Records from a data source
= Beginning of Section =

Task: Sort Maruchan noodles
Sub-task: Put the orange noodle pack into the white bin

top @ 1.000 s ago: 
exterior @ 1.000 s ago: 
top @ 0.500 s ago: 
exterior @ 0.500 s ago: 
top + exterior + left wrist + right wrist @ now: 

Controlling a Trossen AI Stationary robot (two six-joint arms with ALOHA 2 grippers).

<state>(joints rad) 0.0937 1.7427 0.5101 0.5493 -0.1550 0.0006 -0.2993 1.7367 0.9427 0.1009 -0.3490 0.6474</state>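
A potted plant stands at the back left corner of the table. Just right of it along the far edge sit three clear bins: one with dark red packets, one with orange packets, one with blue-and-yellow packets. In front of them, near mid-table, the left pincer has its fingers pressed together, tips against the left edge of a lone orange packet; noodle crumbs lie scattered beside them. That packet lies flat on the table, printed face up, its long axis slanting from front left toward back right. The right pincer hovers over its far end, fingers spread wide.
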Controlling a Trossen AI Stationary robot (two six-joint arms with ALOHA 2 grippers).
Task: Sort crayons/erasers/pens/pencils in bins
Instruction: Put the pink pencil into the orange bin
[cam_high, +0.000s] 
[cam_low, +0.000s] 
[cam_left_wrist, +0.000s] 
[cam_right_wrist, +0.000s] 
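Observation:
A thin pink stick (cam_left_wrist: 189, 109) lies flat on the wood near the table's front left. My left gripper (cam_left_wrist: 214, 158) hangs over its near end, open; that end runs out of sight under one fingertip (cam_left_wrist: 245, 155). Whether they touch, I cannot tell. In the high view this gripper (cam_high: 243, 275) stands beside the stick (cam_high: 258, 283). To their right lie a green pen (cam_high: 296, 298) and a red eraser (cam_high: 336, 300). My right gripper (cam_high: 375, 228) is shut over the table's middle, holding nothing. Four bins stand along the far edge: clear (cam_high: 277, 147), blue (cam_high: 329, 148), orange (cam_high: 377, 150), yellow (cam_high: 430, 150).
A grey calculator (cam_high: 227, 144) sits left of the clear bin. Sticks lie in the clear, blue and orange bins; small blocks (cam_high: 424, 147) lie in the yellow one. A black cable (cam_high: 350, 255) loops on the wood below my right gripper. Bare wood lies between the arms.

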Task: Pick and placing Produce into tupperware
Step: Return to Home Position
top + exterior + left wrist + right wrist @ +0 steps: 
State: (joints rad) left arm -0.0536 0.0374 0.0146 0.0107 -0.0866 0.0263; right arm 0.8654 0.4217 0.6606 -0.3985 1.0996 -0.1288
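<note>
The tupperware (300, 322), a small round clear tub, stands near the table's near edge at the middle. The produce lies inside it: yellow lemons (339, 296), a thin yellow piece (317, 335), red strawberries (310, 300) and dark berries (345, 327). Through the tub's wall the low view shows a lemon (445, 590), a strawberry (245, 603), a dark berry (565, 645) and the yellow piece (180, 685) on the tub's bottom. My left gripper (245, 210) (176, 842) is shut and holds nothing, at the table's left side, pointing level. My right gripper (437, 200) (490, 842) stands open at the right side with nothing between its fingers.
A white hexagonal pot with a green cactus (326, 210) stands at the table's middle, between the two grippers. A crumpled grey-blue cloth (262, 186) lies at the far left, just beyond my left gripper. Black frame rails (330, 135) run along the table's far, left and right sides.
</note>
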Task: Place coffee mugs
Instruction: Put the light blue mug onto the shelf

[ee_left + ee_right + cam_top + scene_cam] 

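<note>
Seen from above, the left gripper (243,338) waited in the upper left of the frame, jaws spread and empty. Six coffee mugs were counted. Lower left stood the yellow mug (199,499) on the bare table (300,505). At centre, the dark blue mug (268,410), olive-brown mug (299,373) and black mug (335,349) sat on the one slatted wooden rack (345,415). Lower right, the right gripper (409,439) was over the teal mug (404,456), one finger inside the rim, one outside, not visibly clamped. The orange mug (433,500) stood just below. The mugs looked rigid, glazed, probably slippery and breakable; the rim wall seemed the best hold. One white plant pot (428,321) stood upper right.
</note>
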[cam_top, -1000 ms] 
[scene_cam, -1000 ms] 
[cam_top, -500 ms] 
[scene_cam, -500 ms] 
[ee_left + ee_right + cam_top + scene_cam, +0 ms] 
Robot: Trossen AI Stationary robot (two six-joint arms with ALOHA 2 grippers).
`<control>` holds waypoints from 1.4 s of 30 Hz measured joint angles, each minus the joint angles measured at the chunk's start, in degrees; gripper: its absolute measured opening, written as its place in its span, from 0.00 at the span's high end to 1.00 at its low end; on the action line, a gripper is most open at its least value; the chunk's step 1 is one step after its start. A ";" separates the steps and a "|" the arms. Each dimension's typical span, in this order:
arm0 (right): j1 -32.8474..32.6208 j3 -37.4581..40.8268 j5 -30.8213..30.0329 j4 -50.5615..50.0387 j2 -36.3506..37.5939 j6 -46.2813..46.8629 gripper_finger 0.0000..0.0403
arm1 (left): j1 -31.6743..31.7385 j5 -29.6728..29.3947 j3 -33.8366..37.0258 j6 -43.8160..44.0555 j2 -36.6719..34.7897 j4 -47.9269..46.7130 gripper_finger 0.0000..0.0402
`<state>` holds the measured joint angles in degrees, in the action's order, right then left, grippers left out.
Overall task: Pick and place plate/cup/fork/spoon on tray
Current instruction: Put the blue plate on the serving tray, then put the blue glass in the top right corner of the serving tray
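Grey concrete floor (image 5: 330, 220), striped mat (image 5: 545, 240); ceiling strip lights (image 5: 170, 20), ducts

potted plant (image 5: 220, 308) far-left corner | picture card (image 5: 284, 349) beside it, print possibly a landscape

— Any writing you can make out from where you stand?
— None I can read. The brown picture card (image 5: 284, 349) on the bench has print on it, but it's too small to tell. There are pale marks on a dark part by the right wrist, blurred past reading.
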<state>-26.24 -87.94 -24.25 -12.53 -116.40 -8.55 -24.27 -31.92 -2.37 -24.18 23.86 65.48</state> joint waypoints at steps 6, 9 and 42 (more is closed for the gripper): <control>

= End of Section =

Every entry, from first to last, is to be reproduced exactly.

Task: Sort Maruchan noodles
Sub-task: Put the orange noodle pack into the white bin

top @ 1.000 s ago: 
exterior @ 1.000 s ago: 
top @ 0.500 s ago: 
exterior @ 0.500 s ago: 
top + exterior + left wrist + right wrist @ now: 

Controlling a Trossen AI Stationary robot (two six-joint arms with ALOHA 2 grippers).

<state>(joints rad) 0.0937 1.7427 0.5101 0.5493 -0.1550 0.0006 -0.2993 1.7367 0.9427 0.1009 -0.3490 0.6474</state>
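A potted plant stands at the back left corner of the table. Just right of it along the far edge sit three clear bins: one with dark red packets, one with orange packets, one with blue-and-yellow packets. In front of them, near mid-table, the left pincer has its fingers pressed together, tips against the left edge of a lone orange packet; noodle crumbs lie scattered beside them. That packet lies flat on the table, printed face up, its long axis slanting from front left toward back right. The right pincer hovers over its far end, fingers spread wide.
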Controlling a Trossen AI Stationary robot (two six-joint arms with ALOHA 2 grippers).
Task: Sort crayons/erasers/pens/pencils in bins
Instruction: Put the pink pencil into the orange bin
[cam_high, +0.000s] 
[cam_low, +0.000s] 
[cam_left_wrist, +0.000s] 
[cam_right_wrist, +0.000s] 
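Observation:
A thin pink stick (cam_left_wrist: 189, 109) lies flat on the wood near the table's front left. My left gripper (cam_left_wrist: 214, 158) hangs over its near end, open; that end runs out of sight under one fingertip (cam_left_wrist: 245, 155). Whether they touch, I cannot tell. In the high view this gripper (cam_high: 243, 275) stands beside the stick (cam_high: 258, 283). To their right lie a green pen (cam_high: 296, 298) and a red eraser (cam_high: 336, 300). My right gripper (cam_high: 375, 228) is shut over the table's middle, holding nothing. Four bins stand along the far edge: clear (cam_high: 277, 147), blue (cam_high: 329, 148), orange (cam_high: 377, 150), yellow (cam_high: 430, 150).
A grey calculator (cam_high: 227, 144) sits left of the clear bin. Sticks lie in the clear, blue and orange bins; small blocks (cam_high: 424, 147) lie in the yellow one. A black cable (cam_high: 350, 255) loops on the wood below my right gripper. Bare wood lies between the arms.
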
Task: Pick and placing Produce into tupperware
Step: Return to Home Position
top + exterior + left wrist + right wrist @ +0 steps: 
State: (joints rad) left arm -0.0536 0.0374 0.0146 0.0107 -0.0866 0.0263; right arm 0.8654 0.4217 0.6606 -0.3985 1.0996 -0.1288
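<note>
The tupperware (300, 322), a small round clear tub, stands near the table's near edge at the middle. The produce lies inside it: yellow lemons (339, 296), a thin yellow piece (317, 335), red strawberries (310, 300) and dark berries (345, 327). Through the tub's wall the low view shows a lemon (445, 590), a strawberry (245, 603), a dark berry (565, 645) and the yellow piece (180, 685) on the tub's bottom. My left gripper (245, 210) (176, 842) is shut and holds nothing, at the table's left side, pointing level. My right gripper (437, 200) (490, 842) stands open at the right side with nothing between its fingers.
A white hexagonal pot with a green cactus (326, 210) stands at the table's middle, between the two grippers. A crumpled grey-blue cloth (262, 186) lies at the far left, just beyond my left gripper. Black frame rails (330, 135) run along the table's far, left and right sides.
</note>
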Task: Place coffee mugs
Instruction: Put the light blue mug onto the shelf

[ee_left + ee_right + cam_top + scene_cam] 

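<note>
Seen from above, the left gripper (243,338) waited in the upper left of the frame, jaws spread and empty. Six coffee mugs were counted. Lower left stood the yellow mug (199,499) on the bare table (300,505). At centre, the dark blue mug (268,410), olive-brown mug (299,373) and black mug (335,349) sat on the one slatted wooden rack (345,415). Lower right, the right gripper (409,439) was over the teal mug (404,456), one finger inside the rim, one outside, not visibly clamped. The orange mug (433,500) stood just below. The mugs looked rigid, glazed, probably slippery and breakable; the rim wall seemed the best hold. One white plant pot (428,321) stood upper right.
</note>
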[cam_top, -1000 ms] 
[scene_cam, -1000 ms] 
[cam_top, -500 ms] 
[scene_cam, -500 ms] 
[ee_left + ee_right + cam_top + scene_cam, +0 ms] 
Robot: Trossen AI Stationary robot (two six-joint arms with ALOHA 2 grippers).
`<control>` holds waypoints from 1.4 s of 30 Hz measured joint angles, each minus the joint angles measured at the chunk's start, in degrees; gripper: its absolute measured opening, written as its place in its span, from 0.00 at the span's high end to 1.00 at its low end; on the action line, a gripper is most open at its least value; the chunk's step 1 is one step after its start. A ";" separates the steps and a "|" the arms. Each dimension's typical span, in this order:
arm0 (right): j1 -32.8474..32.6208 j3 -37.4581..40.8268 j5 -30.8213..30.0329 j4 -50.5615..50.0387 j2 -36.3506..37.5939 j6 -46.2813..46.8629 gripper_finger 0.0000..0.0403
arm1 (left): j1 -31.6743..31.7385 j5 -29.6728..29.3947 j3 -33.8366..37.0258 j6 -43.8160..44.0555 j2 -36.6719..34.7897 j4 -47.9269..46.7130 gripper_finger 0.0000..0.0402
`<state>` holds the measured joint angles in degrees, in the action's order, right then left, grippers left out.
Overall task: Pick and place plate/cup/fork/spoon on tray
Current instruction: Put the blue plate on the serving tray, then put the blue glass in the top right corner of the serving tray
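Grey concrete floor (image 5: 330, 220), striped mat (image 5: 545, 240); ceiling strip lights (image 5: 170, 20), ducts

potted plant (image 5: 220, 308) far-left corner | picture card (image 5: 284, 349) beside it, print possibly a landscape

— Any writing you can make out from where you stand?
— None I can read. The brown picture card (image 5: 284, 349) on the bench has print on it, but it's too small to tell. There are pale marks on a dark part by the right wrist, blurred past reading.
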<state>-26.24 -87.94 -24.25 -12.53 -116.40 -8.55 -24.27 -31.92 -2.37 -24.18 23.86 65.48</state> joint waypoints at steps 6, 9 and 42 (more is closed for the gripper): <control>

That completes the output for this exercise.